5:11pm: I check my usual haunt of sites and have over 80 messages. Part of the reason I started blogging about my day. I can never seem to keep up with inquiries about my family. I write a letter to my Gram and get it emailed off and then start to tackle some of the others.

5:50 pm: I temped Mom with a doughnut for dinner and we all end up grabbing a raspberry filled powder doughnut for dinner. We eat our dessert first around here.

610pm: I get the dogs settled down with their plates of homemade chicken dog food. Spoiled beasts that they are I, bake-off chicken for them every few days. No puppy chow around here.

6:18 pm: Here I sit. Barely holding it together, tears running down my face trying to reason out my day. I hate that I seem to remember every little detail about every day. It has turned into a form of OCD. Apparently somewhere in the deep recesses of my brain, I have come to think if I forget any little detail then everything will being to slip away faster. Like the pull string on a bag of grain, the seeds of life will spill through my fingers with no way for me to catch them.

7:08 pm: I’m not editing this. I find I don’t care if there are typos. I’m not perfect and can’t expect myself to be. Tonight…is the beginning of the end. The end of months of torment, months of fighting, time to try to let go even though I know it will be one of the hardest things I ever face.
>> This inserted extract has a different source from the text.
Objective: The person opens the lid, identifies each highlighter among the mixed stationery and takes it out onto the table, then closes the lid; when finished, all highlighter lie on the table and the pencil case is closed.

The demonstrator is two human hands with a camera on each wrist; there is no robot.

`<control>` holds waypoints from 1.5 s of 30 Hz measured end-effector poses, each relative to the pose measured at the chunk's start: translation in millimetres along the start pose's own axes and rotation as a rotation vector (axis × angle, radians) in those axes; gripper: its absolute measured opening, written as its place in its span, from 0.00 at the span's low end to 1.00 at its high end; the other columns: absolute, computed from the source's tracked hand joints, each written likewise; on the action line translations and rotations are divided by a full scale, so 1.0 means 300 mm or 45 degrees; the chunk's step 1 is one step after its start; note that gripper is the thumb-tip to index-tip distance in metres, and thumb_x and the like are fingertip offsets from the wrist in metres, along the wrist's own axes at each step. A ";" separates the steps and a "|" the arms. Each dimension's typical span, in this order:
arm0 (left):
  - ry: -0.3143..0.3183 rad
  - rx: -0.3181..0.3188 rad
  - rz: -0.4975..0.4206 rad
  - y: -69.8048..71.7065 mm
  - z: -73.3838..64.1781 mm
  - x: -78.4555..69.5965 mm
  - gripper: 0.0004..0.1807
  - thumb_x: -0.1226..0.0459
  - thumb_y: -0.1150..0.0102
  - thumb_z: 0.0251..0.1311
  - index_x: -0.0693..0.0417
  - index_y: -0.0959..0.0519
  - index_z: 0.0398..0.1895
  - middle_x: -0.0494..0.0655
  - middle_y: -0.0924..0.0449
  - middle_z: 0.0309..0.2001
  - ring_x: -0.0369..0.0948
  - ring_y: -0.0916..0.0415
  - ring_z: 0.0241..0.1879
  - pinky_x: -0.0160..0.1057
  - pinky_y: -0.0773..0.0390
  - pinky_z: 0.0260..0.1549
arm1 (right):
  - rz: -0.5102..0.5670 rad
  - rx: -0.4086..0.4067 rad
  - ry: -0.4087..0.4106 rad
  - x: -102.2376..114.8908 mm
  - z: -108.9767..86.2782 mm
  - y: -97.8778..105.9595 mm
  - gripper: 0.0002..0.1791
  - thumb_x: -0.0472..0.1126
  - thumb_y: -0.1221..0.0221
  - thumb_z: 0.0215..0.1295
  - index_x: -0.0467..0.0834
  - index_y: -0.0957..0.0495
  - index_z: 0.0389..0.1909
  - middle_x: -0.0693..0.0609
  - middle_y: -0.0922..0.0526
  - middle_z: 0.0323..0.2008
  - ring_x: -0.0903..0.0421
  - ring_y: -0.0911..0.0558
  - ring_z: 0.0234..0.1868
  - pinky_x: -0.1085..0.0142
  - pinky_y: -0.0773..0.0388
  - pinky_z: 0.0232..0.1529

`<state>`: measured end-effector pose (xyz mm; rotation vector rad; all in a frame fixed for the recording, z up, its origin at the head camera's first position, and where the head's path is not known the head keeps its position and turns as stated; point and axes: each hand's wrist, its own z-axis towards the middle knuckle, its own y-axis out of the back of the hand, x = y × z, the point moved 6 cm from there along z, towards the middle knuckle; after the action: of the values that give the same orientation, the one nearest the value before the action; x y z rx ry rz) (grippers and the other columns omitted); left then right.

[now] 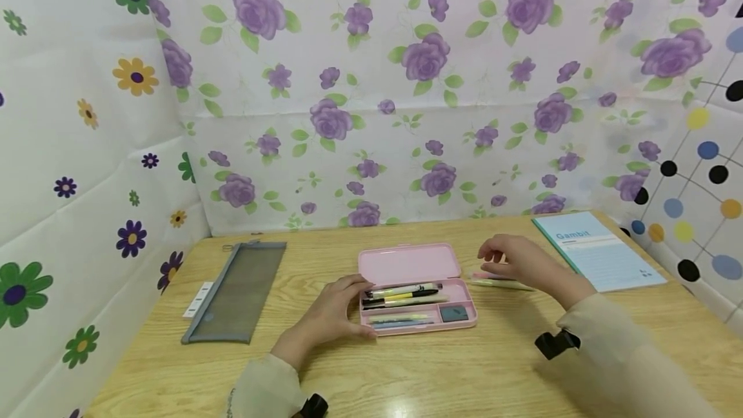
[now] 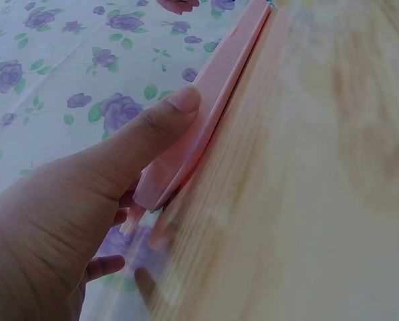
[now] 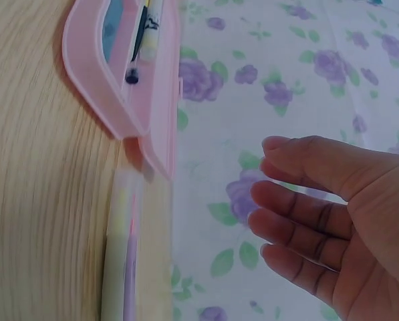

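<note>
A pink pencil case lies on the table with its lid folded back. Several pens fill its long compartment; slimmer ones and a dark grey eraser occupy the front compartments. My left hand holds the case's left end, its thumb against the front wall and its fingers around the end, partly hidden in the left wrist view. Right of the case, a pale yellow-green pen and a pinkish-purple one lie side by side. Above them hovers my right hand, fingers loosely bent, holding nothing.
A grey mesh zip pouch lies at the left, with a white label strip beside it. A light blue notebook lies at the back right. Flower-patterned cloth hangs behind the wooden table.
</note>
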<state>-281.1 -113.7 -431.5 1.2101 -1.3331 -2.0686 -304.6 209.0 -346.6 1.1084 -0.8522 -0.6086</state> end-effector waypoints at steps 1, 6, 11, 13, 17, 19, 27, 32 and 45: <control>-0.001 -0.002 -0.001 0.000 0.000 0.001 0.51 0.36 0.30 0.37 0.47 0.32 0.68 0.49 0.35 0.69 0.52 0.38 0.69 0.58 0.38 0.66 | 0.005 0.004 0.015 0.010 0.007 -0.004 0.09 0.41 0.37 0.63 0.43 0.19 0.41 0.55 0.18 0.34 0.62 0.22 0.33 0.67 0.22 0.34; -0.001 -0.006 0.007 0.001 -0.003 0.005 0.51 0.36 0.30 0.38 0.46 0.31 0.67 0.48 0.35 0.69 0.52 0.38 0.69 0.58 0.38 0.66 | 0.035 0.009 0.069 0.057 0.043 -0.022 0.09 0.41 0.37 0.62 0.44 0.18 0.42 0.54 0.17 0.36 0.60 0.21 0.35 0.66 0.21 0.36; 0.005 0.000 0.006 -0.002 -0.002 0.007 0.51 0.35 0.31 0.38 0.45 0.32 0.67 0.48 0.36 0.69 0.52 0.38 0.69 0.59 0.39 0.66 | 0.087 0.030 0.097 0.104 0.078 -0.052 0.08 0.41 0.37 0.62 0.45 0.17 0.41 0.55 0.17 0.36 0.58 0.20 0.37 0.65 0.21 0.37; 0.006 0.002 0.004 -0.002 0.000 0.006 0.51 0.35 0.31 0.38 0.46 0.32 0.68 0.48 0.36 0.69 0.52 0.38 0.69 0.59 0.39 0.66 | 0.110 0.045 0.112 0.121 0.089 -0.067 0.08 0.41 0.37 0.62 0.44 0.17 0.41 0.55 0.18 0.36 0.58 0.21 0.37 0.66 0.21 0.37; 0.000 0.003 0.006 -0.001 0.002 0.002 0.51 0.35 0.31 0.38 0.46 0.32 0.68 0.48 0.36 0.69 0.52 0.38 0.69 0.58 0.38 0.66 | 0.141 0.072 0.141 0.148 0.111 -0.103 0.08 0.41 0.37 0.62 0.43 0.17 0.40 0.53 0.18 0.36 0.56 0.21 0.37 0.68 0.22 0.36; -0.004 0.001 0.010 0.000 0.001 0.001 0.51 0.35 0.31 0.38 0.46 0.32 0.68 0.48 0.36 0.69 0.52 0.38 0.68 0.58 0.38 0.66 | 0.153 0.077 0.152 0.160 0.120 -0.118 0.08 0.40 0.36 0.62 0.43 0.17 0.40 0.53 0.18 0.36 0.56 0.21 0.37 0.67 0.22 0.37; -0.007 0.000 0.047 0.004 0.000 0.001 0.50 0.36 0.30 0.38 0.45 0.32 0.67 0.48 0.35 0.69 0.51 0.37 0.69 0.57 0.36 0.65 | 0.135 0.112 0.157 0.191 0.154 -0.185 0.08 0.41 0.36 0.61 0.43 0.17 0.39 0.53 0.18 0.36 0.54 0.21 0.37 0.67 0.22 0.37; -0.005 0.006 0.048 0.005 -0.001 -0.002 0.51 0.35 0.31 0.39 0.46 0.32 0.68 0.48 0.35 0.69 0.50 0.38 0.69 0.56 0.36 0.66 | 0.097 0.142 0.159 0.204 0.175 -0.230 0.06 0.41 0.36 0.61 0.45 0.17 0.38 0.54 0.18 0.35 0.57 0.21 0.36 0.67 0.21 0.37; -0.001 0.013 0.063 0.006 0.000 -0.004 0.51 0.36 0.30 0.39 0.47 0.32 0.68 0.48 0.35 0.69 0.50 0.38 0.69 0.56 0.36 0.66 | 0.064 0.141 0.107 0.214 0.189 -0.282 0.03 0.39 0.33 0.57 0.46 0.17 0.33 0.55 0.23 0.30 0.62 0.27 0.30 0.70 0.26 0.32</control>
<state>-280.6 -113.7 -429.5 1.1686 -1.3622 -2.0305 -317.6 100.3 -396.7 1.2006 -0.8468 -0.4745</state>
One thought on “The Beginning to the End

  1. Dennis Deaton

    Thank you for sharing this with us Diana. I am so proud of you for being the go-to gal in this terrible situation. Not detracting from all that the rest of the family has done, cuase I know they have done a lot, just saying that there needs to be somebody on the ground taking care of things and you have been up to the task. For your mom, getting to come home instead of a “care” facility means everything to her . Keep up the good work and lift your head up high through the tears!